It was a camera with multiple levels to place foreground and background stuff, so you could zoom into shots while keeping those background and foreground layers separate.
Food
Now the only food featured in the short is the bugs and worms that the various creatures eat. While these things are technically edible for humans, I'm not going that route sorry.
So my next thought was candy, like gummi worms, instead, and what better way to eat gummi worms but in a dirt cake?
Only dirt cake and gummy worms didn't come out until the 1980s. You had gummi bears, but not worms yet. Also instant pudding still wasn't a thing in the 1930s.

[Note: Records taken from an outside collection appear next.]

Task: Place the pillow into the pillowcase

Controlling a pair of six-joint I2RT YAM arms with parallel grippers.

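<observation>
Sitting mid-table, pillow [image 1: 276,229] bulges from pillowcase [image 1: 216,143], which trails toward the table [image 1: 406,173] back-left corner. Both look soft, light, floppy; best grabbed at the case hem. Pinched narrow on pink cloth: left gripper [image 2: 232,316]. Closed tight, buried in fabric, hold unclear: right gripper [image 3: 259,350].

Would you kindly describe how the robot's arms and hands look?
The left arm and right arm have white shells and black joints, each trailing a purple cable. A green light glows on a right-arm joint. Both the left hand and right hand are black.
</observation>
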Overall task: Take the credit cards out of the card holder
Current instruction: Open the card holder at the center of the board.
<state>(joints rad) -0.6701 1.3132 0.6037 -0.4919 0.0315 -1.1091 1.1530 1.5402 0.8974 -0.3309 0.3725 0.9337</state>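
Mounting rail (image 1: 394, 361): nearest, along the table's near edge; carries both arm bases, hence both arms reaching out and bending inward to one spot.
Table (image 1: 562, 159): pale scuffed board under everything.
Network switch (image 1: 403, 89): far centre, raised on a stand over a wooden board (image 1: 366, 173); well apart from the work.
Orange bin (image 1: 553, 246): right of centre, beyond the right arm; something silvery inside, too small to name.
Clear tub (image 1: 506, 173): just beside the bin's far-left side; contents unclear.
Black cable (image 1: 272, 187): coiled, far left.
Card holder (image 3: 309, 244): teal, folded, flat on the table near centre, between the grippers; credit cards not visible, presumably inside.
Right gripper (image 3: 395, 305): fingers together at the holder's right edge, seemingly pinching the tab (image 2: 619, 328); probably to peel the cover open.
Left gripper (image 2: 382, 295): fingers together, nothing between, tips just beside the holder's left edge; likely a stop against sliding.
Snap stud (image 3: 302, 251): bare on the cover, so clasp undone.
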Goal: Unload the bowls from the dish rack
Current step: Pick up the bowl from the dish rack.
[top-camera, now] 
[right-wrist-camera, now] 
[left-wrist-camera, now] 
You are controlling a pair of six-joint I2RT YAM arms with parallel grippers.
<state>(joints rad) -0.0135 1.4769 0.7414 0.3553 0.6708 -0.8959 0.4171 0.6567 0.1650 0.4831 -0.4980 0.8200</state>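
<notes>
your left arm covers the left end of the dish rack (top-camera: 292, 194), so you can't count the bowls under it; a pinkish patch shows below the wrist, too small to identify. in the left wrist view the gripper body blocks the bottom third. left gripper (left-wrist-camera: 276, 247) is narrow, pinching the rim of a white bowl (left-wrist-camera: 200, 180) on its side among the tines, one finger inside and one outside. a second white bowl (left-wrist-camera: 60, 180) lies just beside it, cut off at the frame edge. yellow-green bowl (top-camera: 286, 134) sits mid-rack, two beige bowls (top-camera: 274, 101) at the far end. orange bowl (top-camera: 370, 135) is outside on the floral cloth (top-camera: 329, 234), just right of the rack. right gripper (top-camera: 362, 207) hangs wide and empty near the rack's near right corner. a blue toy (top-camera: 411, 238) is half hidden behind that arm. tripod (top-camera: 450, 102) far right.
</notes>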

So in my research I discovered that Mississippi Mud Pies were a precursor to Dirt Cakes. However this was for 50s and 60s when pudding packets hit the shelves. It is the Black Bottom Pie that predates the Mud Pie.
So here is a Great Depression Black Bottom Pie, and if you want to forgo the historical and throw some gummi worms on top, I won't blame you.
Ingredients
2 cups sugar
2 large egg yokes
4 tablespoons cocoa
2 cups milk
2 to 3 tablespoons butter
2 tablespoons all-purpose flour
2 large egg whites
3/4 tablespoons sugar
2 prepared pie crusts, baked (either homemade OR store-bought)
Cookware
Whisk
Mixing bowl
Directions
Preheat oven to 425 degrees F.
Beat egg yolks in a separate bowl.
Sift dry ingredients together into a saucepan.
Add the butter and the milk.
Mix
Mix in the beaten egg yolks.
Cook on medium heat until mixture thickens, stirring regularly.
When mixture reaches "pudding" consistency, pour into baked pie shells.
Beat the egg whites with 3/4 tablespoon sugar until stiff peaks form.
Spread over cooling pie filling.
Bake for 10 minutes OR until merigue peaks turn golden
Cool and serve.
We're almost done with the classic era, and An Academy Review of Walt Disney Cartoons. Only one more short to go.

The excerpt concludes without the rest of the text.